### ASSIGNED TASK
For the records below, count the lines containing the word "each" and reply with the number alone.

*-*-*

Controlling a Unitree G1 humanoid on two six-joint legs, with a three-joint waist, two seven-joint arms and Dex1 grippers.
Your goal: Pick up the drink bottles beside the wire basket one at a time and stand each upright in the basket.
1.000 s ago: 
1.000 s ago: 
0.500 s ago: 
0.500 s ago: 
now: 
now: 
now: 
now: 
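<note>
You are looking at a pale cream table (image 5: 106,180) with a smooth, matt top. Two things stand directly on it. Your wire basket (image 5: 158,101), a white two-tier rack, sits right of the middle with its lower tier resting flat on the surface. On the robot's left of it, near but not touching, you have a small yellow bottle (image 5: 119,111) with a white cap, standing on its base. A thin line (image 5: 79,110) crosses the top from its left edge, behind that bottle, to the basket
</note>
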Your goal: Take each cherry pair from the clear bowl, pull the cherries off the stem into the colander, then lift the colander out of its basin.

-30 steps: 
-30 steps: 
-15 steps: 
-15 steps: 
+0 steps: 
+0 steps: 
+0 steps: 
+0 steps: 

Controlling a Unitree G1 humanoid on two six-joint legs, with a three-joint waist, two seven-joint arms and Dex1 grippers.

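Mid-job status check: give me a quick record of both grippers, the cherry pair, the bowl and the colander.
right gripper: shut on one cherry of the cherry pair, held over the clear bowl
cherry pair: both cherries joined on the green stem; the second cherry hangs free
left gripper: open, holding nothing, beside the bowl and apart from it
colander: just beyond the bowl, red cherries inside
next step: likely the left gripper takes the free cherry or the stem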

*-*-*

### FINAL ANSWER
2